Cidadão Boilesen

A atabalhoada publicação do decreto do Programa Nacional de Direitos Humanos trouxe de volta ao noticiário – e de uma vezada só – alguns dos temas nacionais mais espinhosos para sociedade brasileira. Para além de “cutucar a ferida”, ao propor legislação no mínimo questionável sobre posse no campo, aborto, concessão de canais de TV e rádio, e dezenas de outros mais, o decreto entra no pantanoso terreno da ditadura e a Lei da Anistia. Como disse o deputado José Aníbal, de São Paulo, trata-se quase de uma mini-constituinte: “um cheese-tudo!”.

O ponto mais controverso é sem dúvida a brecha que o decreto cria para praticamente se revogar a Lei da Anistia, através da criação de uma Comissão Nacional da Verdade, que teria a missão de investigar crimes cometidos durante o regime militar. Quando para isso é que temos os tribunais, sem ter de invadir a competência do Poder Judiciário.

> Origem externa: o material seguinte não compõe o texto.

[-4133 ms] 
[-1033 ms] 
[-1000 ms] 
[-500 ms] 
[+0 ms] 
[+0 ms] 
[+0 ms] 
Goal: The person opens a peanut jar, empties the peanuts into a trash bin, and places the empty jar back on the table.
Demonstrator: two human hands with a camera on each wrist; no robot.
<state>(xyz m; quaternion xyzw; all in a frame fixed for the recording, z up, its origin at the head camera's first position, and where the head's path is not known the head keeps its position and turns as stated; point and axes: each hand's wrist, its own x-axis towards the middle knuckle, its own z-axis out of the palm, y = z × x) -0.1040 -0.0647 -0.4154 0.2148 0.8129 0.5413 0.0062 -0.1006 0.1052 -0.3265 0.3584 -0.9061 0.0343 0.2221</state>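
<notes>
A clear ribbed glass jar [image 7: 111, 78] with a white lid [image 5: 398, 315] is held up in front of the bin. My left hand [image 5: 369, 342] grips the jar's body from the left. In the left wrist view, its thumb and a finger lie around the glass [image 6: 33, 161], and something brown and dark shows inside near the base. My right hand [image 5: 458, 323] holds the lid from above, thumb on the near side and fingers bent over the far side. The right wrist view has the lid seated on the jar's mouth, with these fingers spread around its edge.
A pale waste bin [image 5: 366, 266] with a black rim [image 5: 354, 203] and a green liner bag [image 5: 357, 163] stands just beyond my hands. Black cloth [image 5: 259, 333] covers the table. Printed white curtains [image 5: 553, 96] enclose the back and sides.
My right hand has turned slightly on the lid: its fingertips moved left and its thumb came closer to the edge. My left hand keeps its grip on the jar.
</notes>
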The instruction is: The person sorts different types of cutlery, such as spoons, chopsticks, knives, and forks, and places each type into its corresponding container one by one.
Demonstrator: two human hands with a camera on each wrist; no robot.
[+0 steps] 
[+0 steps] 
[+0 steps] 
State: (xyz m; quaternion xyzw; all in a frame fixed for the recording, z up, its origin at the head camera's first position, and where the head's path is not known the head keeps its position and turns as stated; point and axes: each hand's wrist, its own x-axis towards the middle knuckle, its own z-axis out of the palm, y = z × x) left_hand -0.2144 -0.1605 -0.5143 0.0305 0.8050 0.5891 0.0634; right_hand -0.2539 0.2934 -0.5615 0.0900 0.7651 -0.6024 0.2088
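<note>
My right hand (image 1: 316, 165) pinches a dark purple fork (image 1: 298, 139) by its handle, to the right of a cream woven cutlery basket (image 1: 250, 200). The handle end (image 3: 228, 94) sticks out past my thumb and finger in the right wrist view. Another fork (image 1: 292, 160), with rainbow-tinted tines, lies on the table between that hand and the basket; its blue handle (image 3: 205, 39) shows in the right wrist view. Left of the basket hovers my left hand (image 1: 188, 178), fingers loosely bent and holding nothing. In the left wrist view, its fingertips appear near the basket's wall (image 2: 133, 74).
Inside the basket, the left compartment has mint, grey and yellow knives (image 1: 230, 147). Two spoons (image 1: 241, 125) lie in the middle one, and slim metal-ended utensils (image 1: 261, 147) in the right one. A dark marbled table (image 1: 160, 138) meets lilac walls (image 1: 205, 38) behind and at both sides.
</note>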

Mas, diante de todo o desastre de viés autoritário que o decreto representa, acreditamos que ele pode ser útil para trazer de volta à sociedade uma série de discussões que ainda temos a enfrentar. Assim como em vários outros países latinoamericanos que passaram por períodos de exceção política, aqui no Brasil também ainda precisamos discutir e entender melhor o que se passou. Afinal, trinta anos depois da anistia, pouco se estabeleceu de consenso sobre a tortura durante o regime militar e muito já se adiou sobre a adoção de uma política pública oficial sobre o complexo tema dos direitos humanos no Brasil. Ou seja, precisamos de mais debate e discussões amplas e menos leis. E com imprensa e produção cultural livre!

Nesse sentido, e na linha de outros documentários recentes sobre o período da ditadura militar, como “Operação Condor” ou “O ano que meus pais saíram de férias”, vale a pena conferir o oportuno documentário “Cidadão Boilesen”, de Chaim Litewski, sobre o dinamarquês naturalizado brasileiro Henning Boilesen. Ao contrário do que pode parecer à primeira vista, o filme – resultado de 15 anos de pesquisa histórica sobre o período – não se limita a investigar a vida e o papel de Boilesen na ditadura brasileira. Trata-se, na verdade, de uma investigação muito mais densa e espinhosa sobre as relações do empresariado civil com os órgãos de repressão do regime militar. Foram mais de 200 consultas a possíveis depoentes dos quais apenas 30% concordaram em se manifestar em entrevistas gravadas sobre um tema tão explosivo.

Premiado no Festival Internacional de Documentários É Tudo Verdade de 2009 e também no Festival do Rio e do Cinesul, “Cidadão Boilesen” mostra com clareza que a famigerada ditadura militar foi, na verdade, uma aliança civil-militar, incentivada e sustentada por setores de peso na sociedade civil, e não apenas alguns poucos empresários ou banqueiros. O jornalista-pesquisador -diretor-autor espera que “Cidadão Boilesen” pelo menos contribua para jogar luz sobre um dos períodos mais tristes e obscuros da história brasileira recente: – Espero que esse documentário possa contribuir para que a sociedade brasileira estude e discuta mais profundamente o tema. Isso já seria uma grande vitória.

Na perspectiva da cidadania, é fundamental o alerta sobre a importância da ação empresarial clara e manifesta no que concerne ao seu poder de realização de programas de apoio e desenvolvimento da consciência e educação política da sociedade, exatamente para que ela não sirva de massa de manobra de políticos demagógicos ou radicais totalitários a exemplo do que tem agitado novamente vários países latinoamericanos. Como diz o ditado, antes prevenir do que remediar.

Por isso, fica no ar a pergunta: – tem mesmo mudado a mentalidade de nosso empresariado de agir politicamente diante de um horizonte menos imediatista e mais estratégico nas suas relações com os governantes e as instituições do Estado? O que a sociedade pode de fato esperar de sua ação política? Esta é a grande questão colocada por este imperdível documentário que nenhum cidadão brasileiro deve perder.